I’ve never told her how I’ve always loved the way she can pull off plum eyeliner. And how in that well-worn sweatshirt—the coral one with holes in the elbows—she radiates a comfortable beauty I’d choose over the appearance of a top model any day.
I forget to tell my Mother how important her existence is.
She is the reason these lungs breathe deeply at the hint of pine or freshly baked bread.
I forget to remind my Mother that her very existence is shaping mine.
That her existence is necessary for this world to be better than it was before she arrived.
I forget to tell my Mother I’m glad to share bits of her sassy, independent personality.
Mom, can I just say again how grateful I am for the countless hours you spent sewing ballet shoes, curling my hair, and fixing sequins for an endless amount of recitals and performances. Thanks for shouting that familiar cat-call I heard as every curtain was drawn.
Thank you for trying to help me with my math homework growing up (though we’re both a little hopeless in that area), and for making all of my arts and crafts projects way cooler than the other kids’.
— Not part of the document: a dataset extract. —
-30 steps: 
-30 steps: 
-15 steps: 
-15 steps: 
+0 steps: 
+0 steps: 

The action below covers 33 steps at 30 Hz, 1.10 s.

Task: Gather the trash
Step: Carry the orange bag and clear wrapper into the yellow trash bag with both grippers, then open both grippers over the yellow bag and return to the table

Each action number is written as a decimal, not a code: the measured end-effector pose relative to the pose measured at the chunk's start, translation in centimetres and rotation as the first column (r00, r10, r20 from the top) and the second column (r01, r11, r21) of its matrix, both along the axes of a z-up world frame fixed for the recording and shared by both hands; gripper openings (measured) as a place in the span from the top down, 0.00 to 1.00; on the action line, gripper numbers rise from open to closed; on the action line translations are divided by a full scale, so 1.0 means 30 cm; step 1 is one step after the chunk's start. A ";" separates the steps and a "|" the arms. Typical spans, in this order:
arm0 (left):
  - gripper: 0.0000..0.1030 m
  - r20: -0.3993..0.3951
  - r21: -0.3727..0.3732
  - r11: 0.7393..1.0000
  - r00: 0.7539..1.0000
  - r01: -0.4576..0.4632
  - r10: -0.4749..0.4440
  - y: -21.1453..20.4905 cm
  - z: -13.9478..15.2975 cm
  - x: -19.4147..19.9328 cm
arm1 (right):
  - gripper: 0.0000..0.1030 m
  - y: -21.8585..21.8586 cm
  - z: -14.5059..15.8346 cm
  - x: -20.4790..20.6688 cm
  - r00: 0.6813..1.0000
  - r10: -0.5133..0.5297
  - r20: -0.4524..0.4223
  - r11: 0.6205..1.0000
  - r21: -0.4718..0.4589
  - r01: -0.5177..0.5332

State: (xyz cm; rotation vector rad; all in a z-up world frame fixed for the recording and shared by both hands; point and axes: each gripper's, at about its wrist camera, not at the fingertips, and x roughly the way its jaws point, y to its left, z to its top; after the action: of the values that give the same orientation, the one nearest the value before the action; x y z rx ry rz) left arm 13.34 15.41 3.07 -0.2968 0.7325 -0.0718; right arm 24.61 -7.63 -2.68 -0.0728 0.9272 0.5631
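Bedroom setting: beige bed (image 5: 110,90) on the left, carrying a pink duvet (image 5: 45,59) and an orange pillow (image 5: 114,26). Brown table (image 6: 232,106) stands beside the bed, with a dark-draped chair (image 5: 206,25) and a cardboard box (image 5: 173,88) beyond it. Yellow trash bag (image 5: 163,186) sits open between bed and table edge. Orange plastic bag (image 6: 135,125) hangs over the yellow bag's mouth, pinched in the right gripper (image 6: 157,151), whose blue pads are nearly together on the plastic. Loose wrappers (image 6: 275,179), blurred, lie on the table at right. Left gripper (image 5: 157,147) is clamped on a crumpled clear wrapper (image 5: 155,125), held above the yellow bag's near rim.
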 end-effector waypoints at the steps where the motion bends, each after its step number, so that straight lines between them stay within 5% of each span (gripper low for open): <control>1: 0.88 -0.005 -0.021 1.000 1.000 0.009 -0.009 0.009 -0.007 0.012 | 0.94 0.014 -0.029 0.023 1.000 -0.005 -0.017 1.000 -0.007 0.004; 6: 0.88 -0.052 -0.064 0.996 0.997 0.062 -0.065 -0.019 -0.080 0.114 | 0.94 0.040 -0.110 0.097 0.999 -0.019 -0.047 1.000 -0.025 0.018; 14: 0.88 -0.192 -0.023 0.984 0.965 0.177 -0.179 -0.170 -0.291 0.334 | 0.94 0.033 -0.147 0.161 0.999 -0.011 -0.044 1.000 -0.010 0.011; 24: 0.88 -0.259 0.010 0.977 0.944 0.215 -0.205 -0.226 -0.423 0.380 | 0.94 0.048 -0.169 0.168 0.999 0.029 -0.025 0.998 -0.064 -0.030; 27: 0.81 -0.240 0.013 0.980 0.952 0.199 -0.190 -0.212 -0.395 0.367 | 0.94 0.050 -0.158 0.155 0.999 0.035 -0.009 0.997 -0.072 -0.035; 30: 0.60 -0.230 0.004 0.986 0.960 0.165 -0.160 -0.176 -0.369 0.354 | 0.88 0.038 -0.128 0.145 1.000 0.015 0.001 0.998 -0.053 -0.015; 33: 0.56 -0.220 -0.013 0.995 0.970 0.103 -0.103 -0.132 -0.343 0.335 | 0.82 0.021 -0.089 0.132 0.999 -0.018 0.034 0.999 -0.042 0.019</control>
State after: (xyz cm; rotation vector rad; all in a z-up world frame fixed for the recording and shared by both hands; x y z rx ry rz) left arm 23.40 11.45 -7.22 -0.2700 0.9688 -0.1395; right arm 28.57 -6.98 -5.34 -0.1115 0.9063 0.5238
Thanks for listening to my celtic music when you’d rather be fist pumping to Meghan Trainor or Justin Timberlake, and for the memories of road trips and birthday adventures up and down the east coast. As I write this I’m listening to Foy’s, Wild Swans on the Lake, and remembering our last drive through Maine’s backroads searching for maple glazed, apple cider donuts, as the car kicked up the colored leaves of late September.
I forget to tell you, Mom, that I look often at the right-hand corner of my left palm. You know the mole that matches the one you have in the very same place? Should I ever have a daughter, I hope she bears that mark, too. The one that connects us, reminding us we are of the same.
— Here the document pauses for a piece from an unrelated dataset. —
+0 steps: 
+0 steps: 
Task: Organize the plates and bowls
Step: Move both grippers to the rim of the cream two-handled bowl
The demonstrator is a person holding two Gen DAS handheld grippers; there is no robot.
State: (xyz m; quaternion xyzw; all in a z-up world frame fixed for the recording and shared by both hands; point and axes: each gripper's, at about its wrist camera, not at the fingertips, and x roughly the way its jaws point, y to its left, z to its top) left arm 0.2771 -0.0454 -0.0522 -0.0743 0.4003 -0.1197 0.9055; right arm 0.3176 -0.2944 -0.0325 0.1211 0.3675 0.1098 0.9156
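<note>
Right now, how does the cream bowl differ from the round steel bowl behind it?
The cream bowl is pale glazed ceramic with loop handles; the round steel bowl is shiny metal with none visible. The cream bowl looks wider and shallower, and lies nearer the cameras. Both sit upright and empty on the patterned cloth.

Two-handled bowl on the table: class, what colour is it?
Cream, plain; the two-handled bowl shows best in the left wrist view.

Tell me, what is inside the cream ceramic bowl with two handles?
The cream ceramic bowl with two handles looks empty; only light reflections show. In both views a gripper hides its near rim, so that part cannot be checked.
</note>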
Thank you for being a constant that I can lean back on.
For being steady when things begin to feel overwhelming.
Thank you for standing, unwavering, in my corner.
Memaw, the support you’ve always given in the big decisions and the transitions of my life, have meant more than the world to me.
One day, I hope I have the same courage you did to form two new lives and teach them about the world. I hope I can extend grace to old friends the way I have seen you do time and again. I hope I love my family with the selflessness you consistently display.
Mom, I hope I have the confidence to exercise the creativity you passed along to me. That the passionate spirit I have inherited from you will push me to live a courageous and full life; one of risk and adventure, one that doesn’t settle for mediocre or good enough, but one that would make you proud.
And just a few more things, Mom; all of these are just pieces of what make you beautiful. Your beauty runs deeper than the surface of your skin; it leaks into the way you love, the words you say, and it has changed the lives you’ve encountered. Your life and love have crafted me into a better human being than I’d be without you.
Happy Mother’s Day Mom, you-total-babe-you!